======== The records

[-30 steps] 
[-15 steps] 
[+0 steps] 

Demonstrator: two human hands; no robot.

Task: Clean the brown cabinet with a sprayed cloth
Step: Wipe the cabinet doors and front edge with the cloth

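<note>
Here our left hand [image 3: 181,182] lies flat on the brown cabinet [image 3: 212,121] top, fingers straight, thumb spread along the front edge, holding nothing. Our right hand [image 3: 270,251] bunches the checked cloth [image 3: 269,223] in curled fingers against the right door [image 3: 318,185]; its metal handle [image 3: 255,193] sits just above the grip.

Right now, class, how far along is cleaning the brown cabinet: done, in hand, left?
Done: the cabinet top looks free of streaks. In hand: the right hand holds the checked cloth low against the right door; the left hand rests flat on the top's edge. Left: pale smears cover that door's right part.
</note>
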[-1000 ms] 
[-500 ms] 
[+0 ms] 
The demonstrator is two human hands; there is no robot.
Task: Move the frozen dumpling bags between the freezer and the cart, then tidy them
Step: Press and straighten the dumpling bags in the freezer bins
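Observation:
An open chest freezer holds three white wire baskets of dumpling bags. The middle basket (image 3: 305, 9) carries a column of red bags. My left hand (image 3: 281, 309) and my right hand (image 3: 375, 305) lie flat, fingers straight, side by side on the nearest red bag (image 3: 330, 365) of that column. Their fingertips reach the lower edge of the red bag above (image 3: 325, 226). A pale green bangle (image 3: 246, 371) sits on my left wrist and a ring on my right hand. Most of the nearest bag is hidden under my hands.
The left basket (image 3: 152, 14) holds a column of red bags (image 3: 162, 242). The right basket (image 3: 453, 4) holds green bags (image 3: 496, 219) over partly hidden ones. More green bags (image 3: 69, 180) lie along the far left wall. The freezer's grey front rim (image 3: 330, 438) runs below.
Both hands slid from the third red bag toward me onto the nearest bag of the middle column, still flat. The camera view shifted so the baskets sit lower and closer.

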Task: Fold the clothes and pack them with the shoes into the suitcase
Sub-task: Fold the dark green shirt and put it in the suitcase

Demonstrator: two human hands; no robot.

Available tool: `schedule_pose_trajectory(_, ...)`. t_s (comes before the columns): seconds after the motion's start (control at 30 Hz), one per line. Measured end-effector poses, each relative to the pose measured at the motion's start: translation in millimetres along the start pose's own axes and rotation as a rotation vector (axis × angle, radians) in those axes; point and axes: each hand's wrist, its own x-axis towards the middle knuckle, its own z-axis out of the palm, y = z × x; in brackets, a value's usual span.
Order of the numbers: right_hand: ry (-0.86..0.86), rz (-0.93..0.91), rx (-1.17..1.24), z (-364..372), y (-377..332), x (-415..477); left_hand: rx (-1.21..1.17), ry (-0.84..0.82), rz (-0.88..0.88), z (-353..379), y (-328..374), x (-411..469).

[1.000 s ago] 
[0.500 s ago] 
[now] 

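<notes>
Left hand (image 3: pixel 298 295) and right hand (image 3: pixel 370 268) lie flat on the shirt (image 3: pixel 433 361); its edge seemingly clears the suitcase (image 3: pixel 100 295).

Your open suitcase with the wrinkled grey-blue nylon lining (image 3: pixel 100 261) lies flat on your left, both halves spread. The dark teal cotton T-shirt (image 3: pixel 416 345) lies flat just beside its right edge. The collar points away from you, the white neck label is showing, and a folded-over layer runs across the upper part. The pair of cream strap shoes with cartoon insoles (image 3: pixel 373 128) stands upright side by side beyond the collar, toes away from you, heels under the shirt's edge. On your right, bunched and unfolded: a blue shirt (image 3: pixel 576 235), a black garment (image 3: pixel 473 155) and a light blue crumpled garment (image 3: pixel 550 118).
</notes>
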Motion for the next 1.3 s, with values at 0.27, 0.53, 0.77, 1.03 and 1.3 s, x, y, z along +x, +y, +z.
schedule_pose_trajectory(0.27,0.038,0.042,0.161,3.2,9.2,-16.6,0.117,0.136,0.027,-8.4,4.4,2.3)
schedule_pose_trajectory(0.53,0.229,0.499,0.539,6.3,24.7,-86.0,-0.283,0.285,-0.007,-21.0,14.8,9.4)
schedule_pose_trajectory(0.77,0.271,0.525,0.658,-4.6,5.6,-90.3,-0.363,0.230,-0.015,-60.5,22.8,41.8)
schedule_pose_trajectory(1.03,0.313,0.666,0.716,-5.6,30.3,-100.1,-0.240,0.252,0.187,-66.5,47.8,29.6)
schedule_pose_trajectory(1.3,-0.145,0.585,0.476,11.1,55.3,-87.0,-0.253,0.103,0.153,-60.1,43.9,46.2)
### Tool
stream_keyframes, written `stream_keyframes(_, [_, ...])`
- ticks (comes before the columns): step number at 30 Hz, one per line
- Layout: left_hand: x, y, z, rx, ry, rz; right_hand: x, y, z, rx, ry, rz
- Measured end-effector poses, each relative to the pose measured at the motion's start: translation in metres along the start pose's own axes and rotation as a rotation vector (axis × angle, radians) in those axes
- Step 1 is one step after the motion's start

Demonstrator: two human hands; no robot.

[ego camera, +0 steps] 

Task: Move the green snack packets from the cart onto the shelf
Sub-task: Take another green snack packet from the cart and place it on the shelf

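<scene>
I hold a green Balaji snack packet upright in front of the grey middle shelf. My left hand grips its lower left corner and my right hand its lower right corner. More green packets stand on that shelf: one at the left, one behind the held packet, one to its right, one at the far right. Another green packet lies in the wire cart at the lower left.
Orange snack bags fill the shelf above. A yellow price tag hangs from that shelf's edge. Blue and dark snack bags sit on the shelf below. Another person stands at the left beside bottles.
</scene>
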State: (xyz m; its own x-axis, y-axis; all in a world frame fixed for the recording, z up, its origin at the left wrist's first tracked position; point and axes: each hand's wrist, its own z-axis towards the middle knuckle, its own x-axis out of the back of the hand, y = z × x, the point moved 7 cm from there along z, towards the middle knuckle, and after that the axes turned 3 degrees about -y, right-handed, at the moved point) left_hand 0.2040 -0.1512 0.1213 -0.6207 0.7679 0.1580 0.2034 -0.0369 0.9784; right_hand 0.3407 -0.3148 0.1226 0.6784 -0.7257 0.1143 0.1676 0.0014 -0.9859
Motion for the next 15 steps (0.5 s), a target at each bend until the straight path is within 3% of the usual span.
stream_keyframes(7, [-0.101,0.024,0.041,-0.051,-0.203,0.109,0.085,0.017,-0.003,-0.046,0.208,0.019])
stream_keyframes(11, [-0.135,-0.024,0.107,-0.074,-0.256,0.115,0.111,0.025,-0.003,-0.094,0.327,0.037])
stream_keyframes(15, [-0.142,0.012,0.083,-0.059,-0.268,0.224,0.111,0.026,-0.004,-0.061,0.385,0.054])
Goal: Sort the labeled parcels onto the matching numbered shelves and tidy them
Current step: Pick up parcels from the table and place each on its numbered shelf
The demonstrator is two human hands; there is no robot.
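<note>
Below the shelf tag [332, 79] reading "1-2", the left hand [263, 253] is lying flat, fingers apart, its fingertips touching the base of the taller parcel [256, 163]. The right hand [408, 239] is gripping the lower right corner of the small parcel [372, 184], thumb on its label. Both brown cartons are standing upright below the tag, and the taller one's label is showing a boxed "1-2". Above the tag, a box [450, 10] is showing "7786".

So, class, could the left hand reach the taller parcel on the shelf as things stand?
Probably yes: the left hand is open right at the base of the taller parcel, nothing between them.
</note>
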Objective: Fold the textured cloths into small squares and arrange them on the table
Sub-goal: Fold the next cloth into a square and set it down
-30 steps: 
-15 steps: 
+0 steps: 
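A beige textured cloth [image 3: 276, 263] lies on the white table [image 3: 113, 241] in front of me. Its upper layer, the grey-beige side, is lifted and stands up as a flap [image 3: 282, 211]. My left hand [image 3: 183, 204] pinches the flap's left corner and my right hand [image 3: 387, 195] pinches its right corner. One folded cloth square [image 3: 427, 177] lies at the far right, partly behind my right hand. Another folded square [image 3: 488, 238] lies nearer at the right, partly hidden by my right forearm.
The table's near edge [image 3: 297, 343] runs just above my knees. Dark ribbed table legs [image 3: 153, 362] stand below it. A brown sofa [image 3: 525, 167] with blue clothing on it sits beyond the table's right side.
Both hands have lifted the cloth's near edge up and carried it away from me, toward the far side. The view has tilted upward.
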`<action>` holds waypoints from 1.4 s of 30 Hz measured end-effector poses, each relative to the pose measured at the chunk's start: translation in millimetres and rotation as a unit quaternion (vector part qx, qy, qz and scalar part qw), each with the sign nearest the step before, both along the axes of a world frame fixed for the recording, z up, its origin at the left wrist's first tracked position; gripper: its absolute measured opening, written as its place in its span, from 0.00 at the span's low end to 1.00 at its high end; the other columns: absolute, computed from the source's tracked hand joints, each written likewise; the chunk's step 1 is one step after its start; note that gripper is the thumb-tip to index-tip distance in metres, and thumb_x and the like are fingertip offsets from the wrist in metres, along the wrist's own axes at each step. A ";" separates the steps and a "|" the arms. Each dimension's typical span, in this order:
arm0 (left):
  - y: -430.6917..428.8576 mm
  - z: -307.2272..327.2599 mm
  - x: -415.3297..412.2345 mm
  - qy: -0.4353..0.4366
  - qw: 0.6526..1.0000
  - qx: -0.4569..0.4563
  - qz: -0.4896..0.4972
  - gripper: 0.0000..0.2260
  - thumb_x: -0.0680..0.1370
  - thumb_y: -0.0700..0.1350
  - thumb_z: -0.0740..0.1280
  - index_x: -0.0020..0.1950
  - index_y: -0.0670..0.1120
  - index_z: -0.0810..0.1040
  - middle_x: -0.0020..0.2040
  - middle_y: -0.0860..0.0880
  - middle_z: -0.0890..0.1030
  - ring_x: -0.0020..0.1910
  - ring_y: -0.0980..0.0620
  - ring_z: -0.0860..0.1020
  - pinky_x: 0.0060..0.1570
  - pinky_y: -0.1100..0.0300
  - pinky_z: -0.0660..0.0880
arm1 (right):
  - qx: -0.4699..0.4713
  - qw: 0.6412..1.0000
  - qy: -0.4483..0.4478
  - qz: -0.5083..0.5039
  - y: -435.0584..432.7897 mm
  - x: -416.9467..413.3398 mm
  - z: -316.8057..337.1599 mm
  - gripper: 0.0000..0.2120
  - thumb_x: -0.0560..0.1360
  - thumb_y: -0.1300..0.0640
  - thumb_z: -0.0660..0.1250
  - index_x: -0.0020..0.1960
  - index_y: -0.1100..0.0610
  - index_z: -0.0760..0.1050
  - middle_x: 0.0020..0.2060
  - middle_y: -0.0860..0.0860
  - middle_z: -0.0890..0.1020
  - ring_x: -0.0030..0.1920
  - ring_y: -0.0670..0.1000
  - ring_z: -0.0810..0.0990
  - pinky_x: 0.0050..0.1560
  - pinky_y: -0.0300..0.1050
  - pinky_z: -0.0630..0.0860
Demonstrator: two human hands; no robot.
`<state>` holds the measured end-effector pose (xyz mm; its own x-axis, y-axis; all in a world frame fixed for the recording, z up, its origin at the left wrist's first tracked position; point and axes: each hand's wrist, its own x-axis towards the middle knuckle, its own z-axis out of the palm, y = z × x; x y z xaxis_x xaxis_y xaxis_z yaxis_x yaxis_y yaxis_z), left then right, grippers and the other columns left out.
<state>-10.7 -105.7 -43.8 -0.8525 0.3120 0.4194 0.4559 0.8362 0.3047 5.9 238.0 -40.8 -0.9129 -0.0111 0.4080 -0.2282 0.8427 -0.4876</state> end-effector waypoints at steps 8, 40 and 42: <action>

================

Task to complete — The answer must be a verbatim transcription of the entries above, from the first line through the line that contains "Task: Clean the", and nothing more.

Completed exercise —
[-30 steps] 
[-15 steps] 
[+0 steps] 

Demonstrator: two human hands; no robot.

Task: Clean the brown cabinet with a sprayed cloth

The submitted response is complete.